**Exercise instructions**
Everything in the listing should be set down exactly, apart from the pictures.

*** Opening Dataset extract ***

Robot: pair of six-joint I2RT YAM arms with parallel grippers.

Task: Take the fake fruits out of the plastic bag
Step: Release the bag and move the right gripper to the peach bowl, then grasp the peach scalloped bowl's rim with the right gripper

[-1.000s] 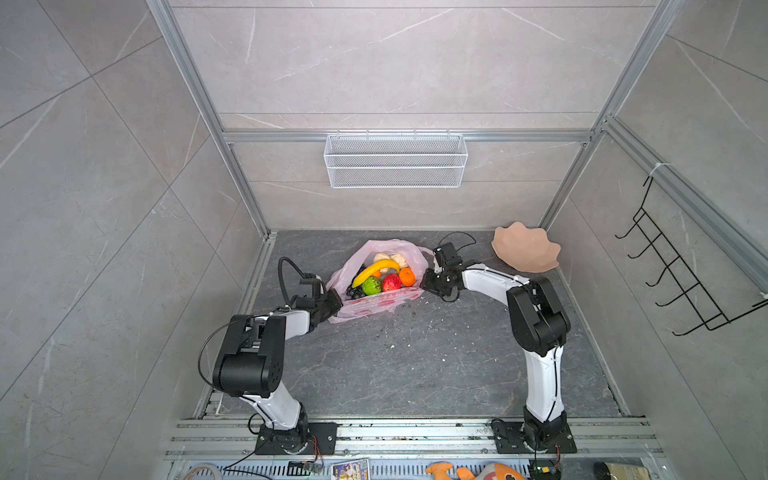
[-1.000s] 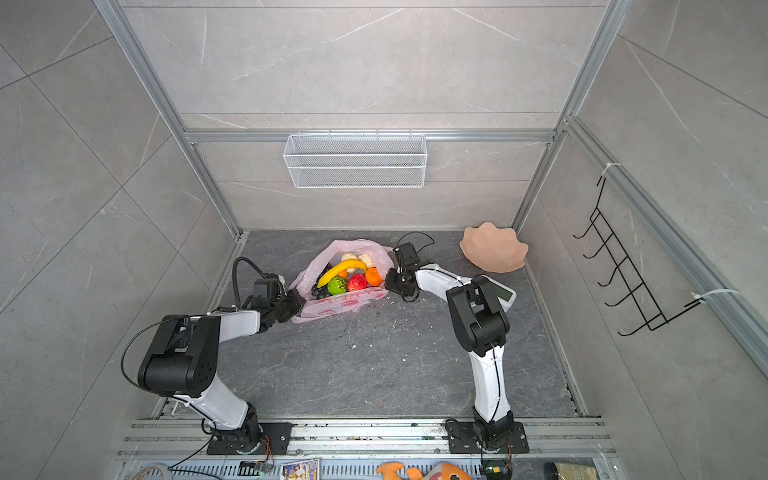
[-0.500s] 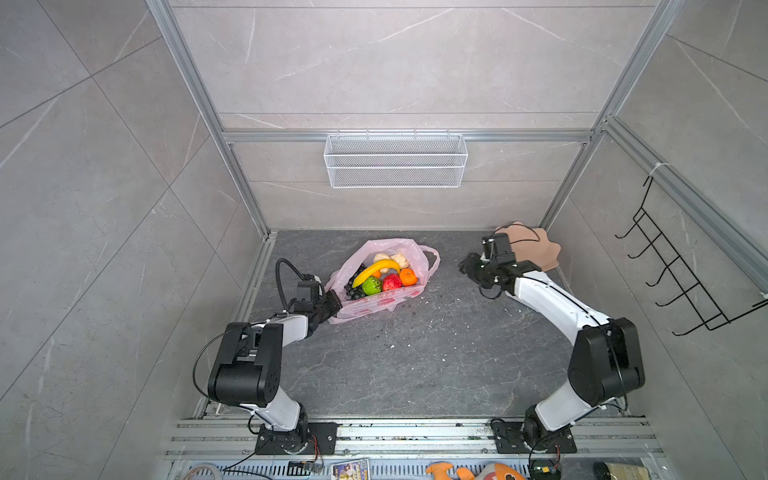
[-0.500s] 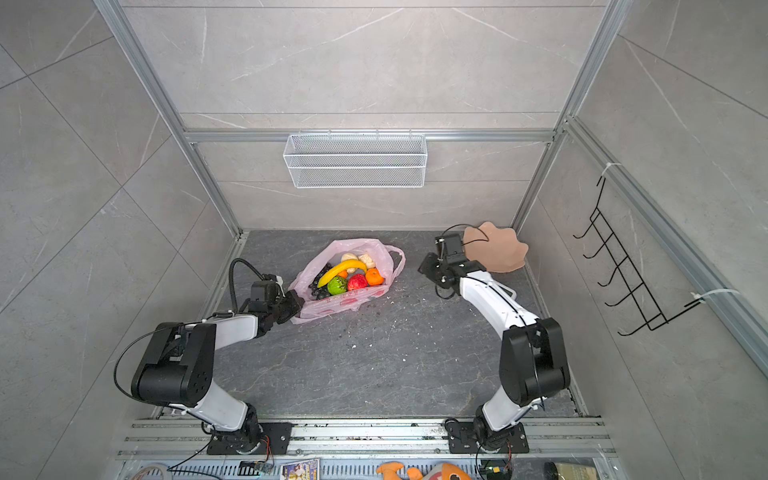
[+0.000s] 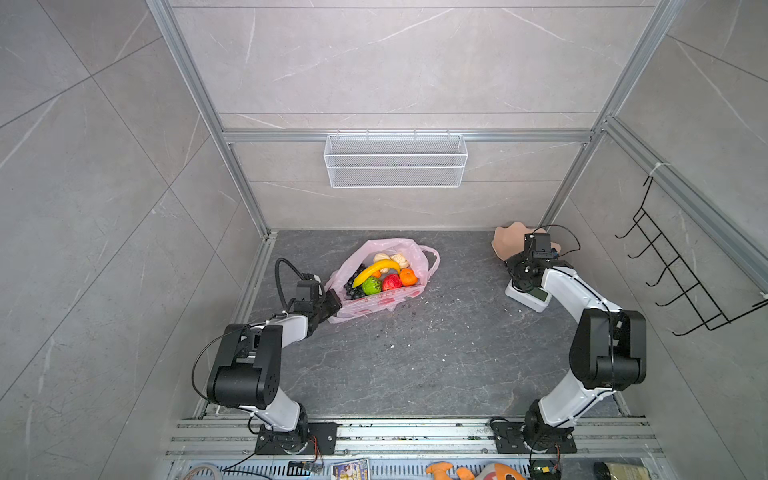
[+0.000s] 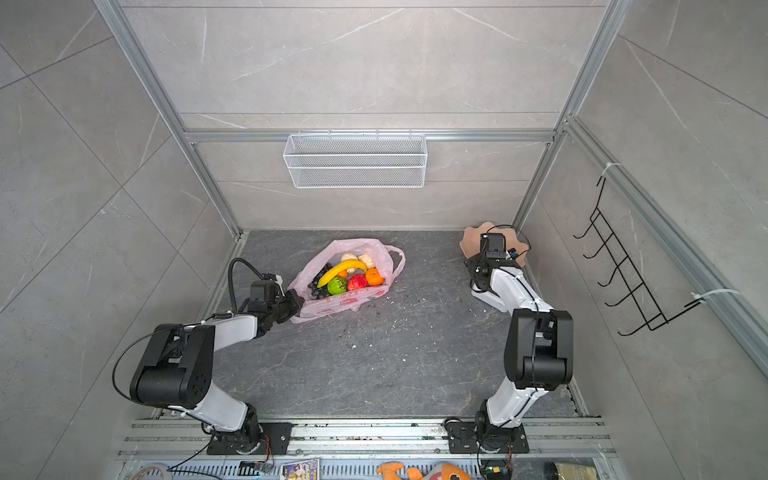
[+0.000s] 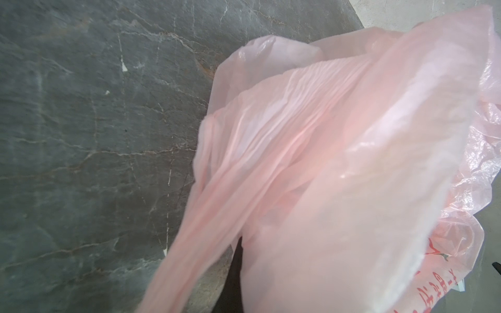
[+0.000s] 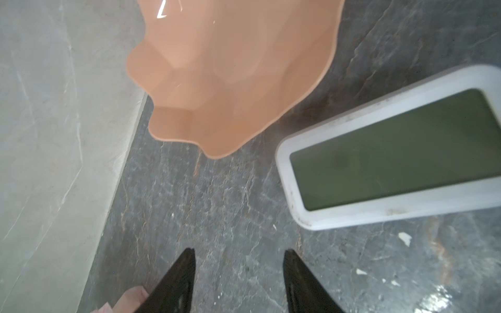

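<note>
With the left claw (image 5: 332,301) pinched shut on the plastic bag's (image 5: 374,305) edge and the fake fruits (image 5: 390,281) heaped inside it on the tabletop (image 5: 415,353), the right claw (image 8: 239,252) hung open and empty near the peach dish (image 8: 238,67), so the next move probably called for reaching across into the bag's mouth.

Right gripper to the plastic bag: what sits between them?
Only bare grey floor lies between the right gripper and the plastic bag; both top views show that stretch with nothing on it.
</note>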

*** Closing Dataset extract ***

**Your solution**
Robot: pair of six-joint I2RT YAM arms with parallel grippers.

Task: Take the fake fruits out of the plastic bag
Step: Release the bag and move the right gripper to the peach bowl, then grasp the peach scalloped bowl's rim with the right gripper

[-1.000s] 
[-1.000s] 
[-0.500s] 
[-0.500s] 
[+0.000s] 
[+0.000s] 
[+0.000s] 
[+0.000s] 

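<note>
With the left claw (image 5: 332,301) pinched shut on the plastic bag's (image 5: 374,305) edge and the fake fruits (image 5: 390,281) heaped inside it on the tabletop (image 5: 415,353), the right claw (image 8: 239,252) hung open and empty near the peach dish (image 8: 238,67), so the next move probably called for reaching across into the bag's mouth.

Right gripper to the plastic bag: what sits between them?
Only bare grey floor lies between the right gripper and the plastic bag; both top views show that stretch with nothing on it.
</note>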

No more output is required.